Thomasina. Septimus, qu’est-ce qu’un étreinte charnelle ?
Septimus. L’étreinte charnelle est… le mouvement par lequel
on se saisit… d’un quartier de bœuf…
Thomasina. Est-ce là tout ?
Septimus. Non… D’une épaule de mouton aussi. Ou d’une cuisse
de chevreuil, ou même d’une poule faisane. Du latin caro, carnis nom féminin, la chair.
Thomasina. Est-ce un péché ?
Septimus. Pas forcément. Mais quand l’étreinte charnelle est
une péché c’est un péché de la chair : c.q.f.d.
Nous avons rencontré caro dans notre Guerre des Gaules : « Les
Bretons vivent de lait et de viande », « Lacte
et carne vivunt ». Je constate que la semence est encore tombée parmi
les rochers…
Thomasina. Ça c’est le péché du prophète Onan n’est-ce pas ?
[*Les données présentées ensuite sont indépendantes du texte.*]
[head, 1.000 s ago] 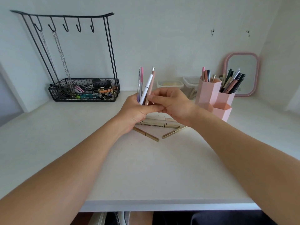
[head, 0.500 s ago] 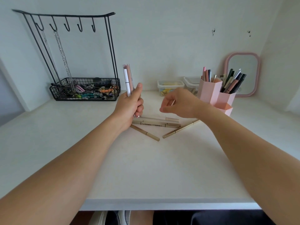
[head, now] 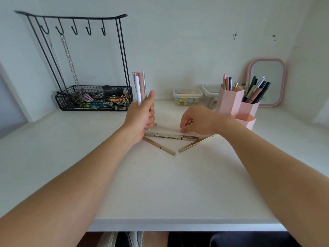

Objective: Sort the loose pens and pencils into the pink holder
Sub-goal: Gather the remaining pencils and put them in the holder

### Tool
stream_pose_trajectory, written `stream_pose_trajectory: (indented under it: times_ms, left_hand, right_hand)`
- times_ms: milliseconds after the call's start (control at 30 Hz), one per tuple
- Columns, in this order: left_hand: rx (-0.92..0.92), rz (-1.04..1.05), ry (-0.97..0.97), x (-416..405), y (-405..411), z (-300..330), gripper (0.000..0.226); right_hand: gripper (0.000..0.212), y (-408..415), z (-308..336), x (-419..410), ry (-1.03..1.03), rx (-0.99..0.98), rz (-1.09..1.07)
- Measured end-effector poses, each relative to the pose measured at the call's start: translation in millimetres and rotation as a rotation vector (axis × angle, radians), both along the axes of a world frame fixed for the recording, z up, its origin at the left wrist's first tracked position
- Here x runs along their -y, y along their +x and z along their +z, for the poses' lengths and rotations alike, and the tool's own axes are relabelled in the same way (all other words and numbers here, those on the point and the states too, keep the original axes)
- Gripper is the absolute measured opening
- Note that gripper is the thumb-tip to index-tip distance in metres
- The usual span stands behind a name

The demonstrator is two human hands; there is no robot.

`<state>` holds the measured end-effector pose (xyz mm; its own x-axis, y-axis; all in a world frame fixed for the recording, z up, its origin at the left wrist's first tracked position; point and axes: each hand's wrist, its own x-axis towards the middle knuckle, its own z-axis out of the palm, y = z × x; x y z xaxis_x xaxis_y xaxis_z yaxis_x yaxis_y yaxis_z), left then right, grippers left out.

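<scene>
Your left hand (head: pixel 140 115) grips a bundle of pens (head: pixel 139 86) upright, while your right hand (head: pixel 197 120) pinches a gold pencil (head: pixel 170 136) on the table (head: pixel 160 184).

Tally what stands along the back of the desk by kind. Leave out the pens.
Black wire rack with basket: 1
Clear plastic boxes: 2
Pink holder: 1
Pink-framed mirror: 1
Total: 5
</scene>
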<state>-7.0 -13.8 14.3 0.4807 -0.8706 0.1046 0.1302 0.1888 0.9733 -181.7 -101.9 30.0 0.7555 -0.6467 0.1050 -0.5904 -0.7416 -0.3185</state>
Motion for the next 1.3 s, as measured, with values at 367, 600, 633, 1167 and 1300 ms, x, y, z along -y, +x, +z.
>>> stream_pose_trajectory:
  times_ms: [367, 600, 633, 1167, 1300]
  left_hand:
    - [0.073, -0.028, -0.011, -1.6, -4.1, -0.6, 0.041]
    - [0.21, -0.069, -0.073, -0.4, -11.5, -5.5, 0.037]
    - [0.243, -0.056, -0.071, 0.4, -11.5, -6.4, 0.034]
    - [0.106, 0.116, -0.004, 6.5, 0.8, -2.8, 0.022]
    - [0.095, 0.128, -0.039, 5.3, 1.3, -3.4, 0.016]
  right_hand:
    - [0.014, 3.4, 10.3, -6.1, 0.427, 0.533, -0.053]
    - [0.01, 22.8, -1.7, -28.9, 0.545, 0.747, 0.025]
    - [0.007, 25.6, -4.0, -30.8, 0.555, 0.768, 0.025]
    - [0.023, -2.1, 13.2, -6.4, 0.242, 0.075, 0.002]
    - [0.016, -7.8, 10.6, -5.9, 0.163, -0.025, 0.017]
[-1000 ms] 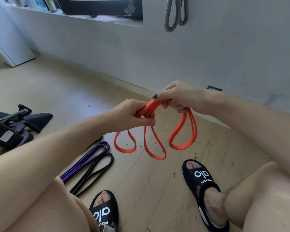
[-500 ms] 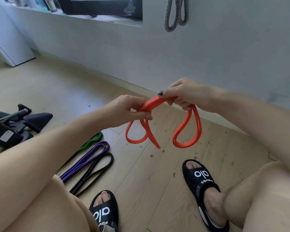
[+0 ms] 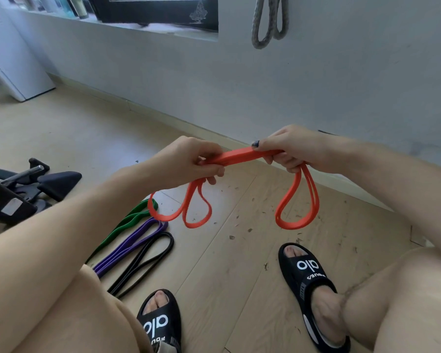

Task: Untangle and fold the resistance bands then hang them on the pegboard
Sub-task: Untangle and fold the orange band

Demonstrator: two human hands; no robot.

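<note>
Orange band [image 3: 239,156] gripped by left hand [image 3: 189,161] and right hand [image 3: 290,149], curled fingers hiding its ends.

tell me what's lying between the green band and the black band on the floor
The purple band lies between the green band and the black band on the floor, all three side by side, as the head view shows.

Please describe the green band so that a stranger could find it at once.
Look at the pale wooden floor on the person's left. Three flat rubber loops lie there side by side. The green resistance band is farthest from the sandals, beside the purple band and beyond the thin black band.
</note>
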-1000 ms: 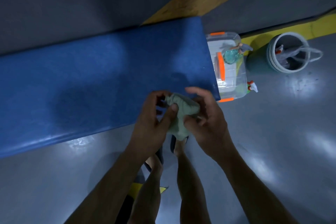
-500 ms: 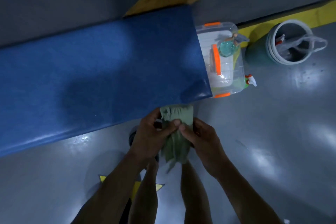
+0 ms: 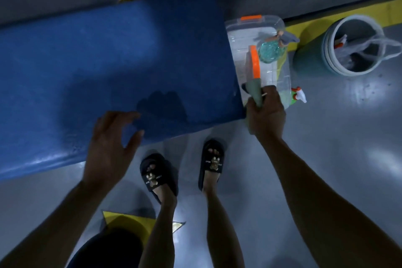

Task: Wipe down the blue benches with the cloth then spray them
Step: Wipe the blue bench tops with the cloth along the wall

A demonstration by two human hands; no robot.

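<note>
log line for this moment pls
right hand: grips folded cloth over clear box | left hand: free above blue bench | spray: not yet

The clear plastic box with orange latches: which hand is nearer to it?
Right. The right hand, gripping the folded green cloth, is at the near edge of the clear plastic box with orange latches. The left hand hovers over the blue bench, far away.

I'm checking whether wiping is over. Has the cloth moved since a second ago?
Yes. The cloth, gripped by the right hand, went right, off the bench end toward the clear box.
</note>
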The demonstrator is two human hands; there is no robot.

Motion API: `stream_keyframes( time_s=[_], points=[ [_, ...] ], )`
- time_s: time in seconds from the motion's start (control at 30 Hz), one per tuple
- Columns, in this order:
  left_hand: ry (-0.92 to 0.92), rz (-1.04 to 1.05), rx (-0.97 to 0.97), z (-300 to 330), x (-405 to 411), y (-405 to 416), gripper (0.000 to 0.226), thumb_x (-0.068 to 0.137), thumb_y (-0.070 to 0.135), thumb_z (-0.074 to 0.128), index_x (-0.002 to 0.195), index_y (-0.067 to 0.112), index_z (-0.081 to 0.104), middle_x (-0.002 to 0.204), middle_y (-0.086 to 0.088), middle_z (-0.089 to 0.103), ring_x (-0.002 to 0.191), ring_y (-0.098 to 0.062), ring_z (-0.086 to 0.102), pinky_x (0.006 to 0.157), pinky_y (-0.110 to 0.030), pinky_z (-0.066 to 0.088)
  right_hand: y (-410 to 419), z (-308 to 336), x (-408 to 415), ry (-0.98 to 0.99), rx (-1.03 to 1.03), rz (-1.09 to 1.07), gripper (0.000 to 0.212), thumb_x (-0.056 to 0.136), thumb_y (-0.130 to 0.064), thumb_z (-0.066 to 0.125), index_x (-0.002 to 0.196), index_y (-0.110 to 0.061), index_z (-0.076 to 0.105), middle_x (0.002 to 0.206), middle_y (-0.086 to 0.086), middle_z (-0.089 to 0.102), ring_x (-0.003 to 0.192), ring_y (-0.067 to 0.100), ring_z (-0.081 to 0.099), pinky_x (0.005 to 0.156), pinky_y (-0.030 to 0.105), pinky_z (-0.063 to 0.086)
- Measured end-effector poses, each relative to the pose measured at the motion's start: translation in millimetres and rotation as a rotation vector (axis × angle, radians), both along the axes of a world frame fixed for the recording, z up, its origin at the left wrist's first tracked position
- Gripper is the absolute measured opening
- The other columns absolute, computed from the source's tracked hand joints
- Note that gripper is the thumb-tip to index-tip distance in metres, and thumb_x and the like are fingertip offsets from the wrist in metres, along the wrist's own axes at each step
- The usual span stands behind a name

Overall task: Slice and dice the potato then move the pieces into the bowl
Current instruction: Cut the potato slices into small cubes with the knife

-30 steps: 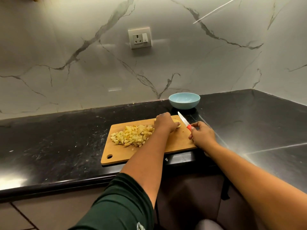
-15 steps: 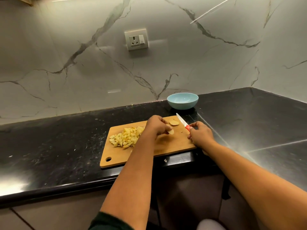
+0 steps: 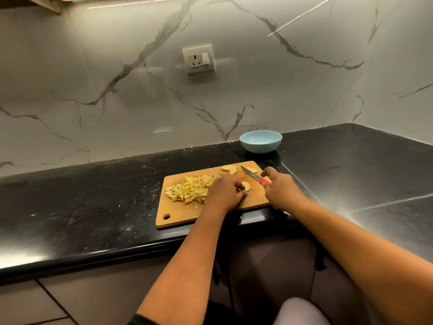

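Observation:
A wooden cutting board (image 3: 180, 213) lies on the black counter. A heap of diced potato (image 3: 188, 189) covers its left half. My left hand (image 3: 226, 192) pinches a potato slice (image 3: 245, 185) down on the board's middle. A few more potato slices (image 3: 230, 169) lie at the board's far edge. My right hand (image 3: 280, 190) grips a knife (image 3: 251, 175) by its red handle, the blade pointing up and left above the board. The light blue bowl (image 3: 260, 141) stands behind the board by the wall and looks empty.
The black counter (image 3: 93, 207) runs left and right, with its front edge just below the board. A marble wall with a power socket (image 3: 198, 59) rises behind. The counter turns a corner at the far right.
My left hand drew back from the far slices to the board's middle, bringing one slice with it. The right hand with the knife stayed roughly where it was.

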State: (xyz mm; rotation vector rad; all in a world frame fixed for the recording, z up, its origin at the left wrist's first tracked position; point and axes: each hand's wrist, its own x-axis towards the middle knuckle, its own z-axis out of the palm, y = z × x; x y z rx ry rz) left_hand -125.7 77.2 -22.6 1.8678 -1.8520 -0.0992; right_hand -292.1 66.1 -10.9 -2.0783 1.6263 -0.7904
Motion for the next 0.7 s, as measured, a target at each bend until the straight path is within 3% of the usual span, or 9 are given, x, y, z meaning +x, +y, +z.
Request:
stream_keyframes(
  time_s=[0.1,0.23,0.33,0.47,0.7],
  points=[
    [-0.057,0.050,-0.065,-6,-3,3,0.024,0.092,0.041,0.064,0.108,0.027,0.073,0.114,-0.001,0.067,0.109,-0.019,0.054,0.089,-0.034,0.049,10,11,3,0.120,-0.034,-0.012,0.026,0.099,-0.018,0.050,0.124,-0.022,0.048,0.094,0.008,0.057,0.075,0.019,0.057,0.061,0.032,0.050],
    [-0.110,0.113,-0.096,-6,-15,1,0.025,0.094,0.040,0.059,0.110,0.026,0.071,0.115,-0.003,0.065,0.113,-0.022,0.051,0.094,-0.038,0.047,16,22,-2,0.195,-0.064,-0.034,0.025,0.096,-0.014,0.052,0.120,-0.023,0.052,0.102,0.010,0.059,0.081,0.021,0.058,0.072,0.037,0.057],
    [-0.081,0.116,-0.103,-10,-14,0,0.025,0.094,0.041,0.058,0.109,0.025,0.071,0.118,-0.002,0.064,0.115,-0.022,0.049,0.095,-0.039,0.045,19,25,-3,0.237,-0.043,-0.027,0.022,0.094,-0.011,0.055,0.112,-0.024,0.058,0.099,0.006,0.059,0.077,0.018,0.058,0.068,0.034,0.058],
    [-0.157,0.105,-0.080,-13,-12,4,0.030,0.096,0.036,0.048,0.115,0.029,0.069,0.127,0.002,0.061,0.124,-0.025,0.037,0.099,-0.043,0.033,23,24,2,0.266,-0.021,0.001,0.022,0.093,-0.011,0.057,0.109,-0.023,0.061,0.092,0.003,0.058,0.075,0.017,0.058,0.067,0.031,0.057],
    [-0.095,0.072,-0.026,-9,-12,14,0.037,0.099,0.023,0.040,0.123,0.033,0.065,0.129,0.002,0.061,0.129,-0.024,0.033,0.102,-0.046,0.022,26,25,11,0.335,-0.022,-0.005,0.024,0.089,-0.005,0.057,0.109,-0.018,0.062,0.091,0.006,0.059,0.077,0.020,0.059,0.073,0.035,0.058]
  ],
)
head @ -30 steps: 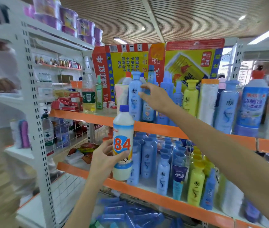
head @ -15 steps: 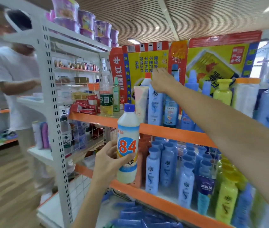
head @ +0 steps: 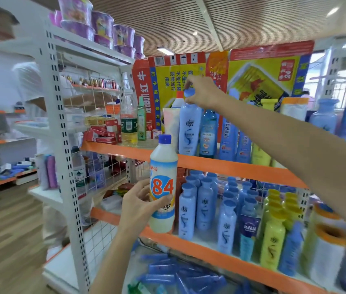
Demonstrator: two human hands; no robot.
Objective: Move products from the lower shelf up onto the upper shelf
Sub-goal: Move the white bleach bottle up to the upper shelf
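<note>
I'm in a shop aisle, wood-slat ceiling (head: 252, 22) overhead, plank floor (head: 4, 240) down to my left. The white rack (head: 62, 145) fills my view, its shelves edged in orange. The upper shelf (head: 221, 166) runs across at chest height, backed by big red-and-yellow cartons (head: 263, 73); the lower shelf (head: 210, 251) sits beneath, crowded with rows of blue bottles (head: 205, 204) and yellow bottles (head: 272, 245) to the right of them. Purple tubs (head: 102, 26) line the top of the rack.

My right arm stretches up and forward, and my right hand (head: 204, 90) pinches the cap of a tall blue bottle (head: 189, 126) standing on the upper shelf, fingers closed around the top. My left arm comes up from below, elbow bent; my left hand (head: 140, 206) wraps the white 84 bottle (head: 162, 185) at its label, holding it upright in front of the shelves' edges, between the two levels, blue cap near the upper shelf's orange lip.
</note>
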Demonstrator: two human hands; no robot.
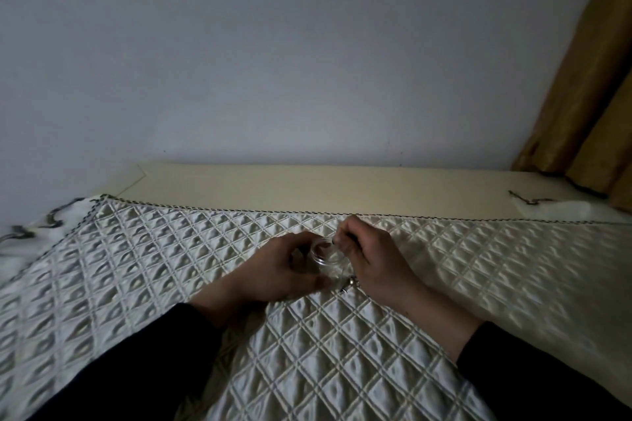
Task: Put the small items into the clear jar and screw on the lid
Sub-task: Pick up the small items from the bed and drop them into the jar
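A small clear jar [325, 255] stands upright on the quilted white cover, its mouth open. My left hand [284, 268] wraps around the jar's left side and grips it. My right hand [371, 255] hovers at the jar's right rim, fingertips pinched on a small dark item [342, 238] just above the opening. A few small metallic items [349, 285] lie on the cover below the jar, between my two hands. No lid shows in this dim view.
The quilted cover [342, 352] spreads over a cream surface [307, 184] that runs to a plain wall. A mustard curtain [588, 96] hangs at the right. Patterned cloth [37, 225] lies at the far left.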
Septimus. Oui. Il essayait d’inculquer un peu de latin à la
femme de son frère, qui ne s’en trouvait pas plus sage pour autant. J’avais cru
comprendre que vous cherchiez la démonstration du théorème de Fermat…
Thomasina. C’est très difficile, Septimus. Il faudra me
montrer.
[…]
Thomasina. Si vous ne m’apprenez pas le vrai sens des
choses, qui le fera ?
Septimus. Vous avez raison. Honte à moi. L’étreinte
charnelle désigne à proprement parler les rapports sexuels, à savoir l’insertion
de l’organe génital mâle dans l’organe génital femelle dans un but de
procréation et de plaisir. Le théorème de Fermat, quant à lui, postule que si x, y et z sont trois nombres entiers élevés à la même puissance n la somme des deux premiers ne saurait être
égale au troisième lorsque n est
supérieur à 2.
Thomasina. Bèèh !
Septimus. Peut-être, c’est pourtant le théorème.
Thomasina. C’est répugnant et incompréhensible. Mais quand
je serai assez grande pour pratiquer ça moi-même, Septimus, ce sera toujours en
pensant à vous.
[…]
Arcadia, Tom
Stoppard. Adaptation française de Jean-Marie Besset.